Assigned task
Once the pictures are removed, reproduce what is left of the data below exactly.

Source material
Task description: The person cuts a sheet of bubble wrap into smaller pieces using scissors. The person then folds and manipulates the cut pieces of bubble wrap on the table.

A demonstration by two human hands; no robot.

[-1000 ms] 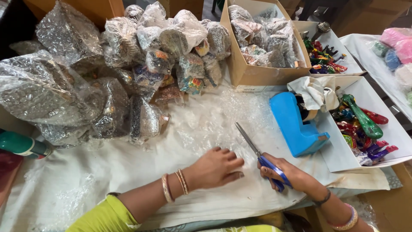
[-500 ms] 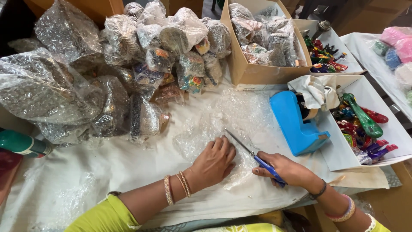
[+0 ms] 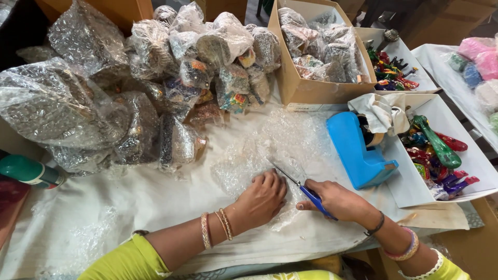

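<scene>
Left of the tape dispenser (image 3: 359, 153), the left hand (image 3: 261, 199) lies palm-down, fingers spread, pressing bubble wrap (image 3: 270, 150), while the right hand (image 3: 337, 201) is closed around scissors (image 3: 301, 189).

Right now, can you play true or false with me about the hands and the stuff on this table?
1. The right hand holds blue-handled scissors. True.
2. The left hand holds a cup. False: it lies flat on the bubble wrap.
3. The tape dispenser is red. False: it is blue.
4. The cardboard box holds wrapped bundles. True.
</scene>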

Output of the exercise
Task description: The person cuts a sheet of bubble wrap into smaller pieces using scissors. The person then folds and manipulates the cut pieces of bubble wrap on the table.

A demonstration by two human hands; no robot.

[-1000 ms] 
[-500 ms] 
[+0 ms] 

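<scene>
Left of the tape dispenser (image 3: 359, 153), the left hand (image 3: 261, 199) lies palm-down, fingers spread, pressing bubble wrap (image 3: 270, 150), while the right hand (image 3: 337, 201) is closed around scissors (image 3: 301, 189).

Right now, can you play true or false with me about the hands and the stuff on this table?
1. The right hand holds blue-handled scissors. True.
2. The left hand holds a cup. False: it lies flat on the bubble wrap.
3. The tape dispenser is red. False: it is blue.
4. The cardboard box holds wrapped bundles. True.
</scene>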

At this point, the answer is complete.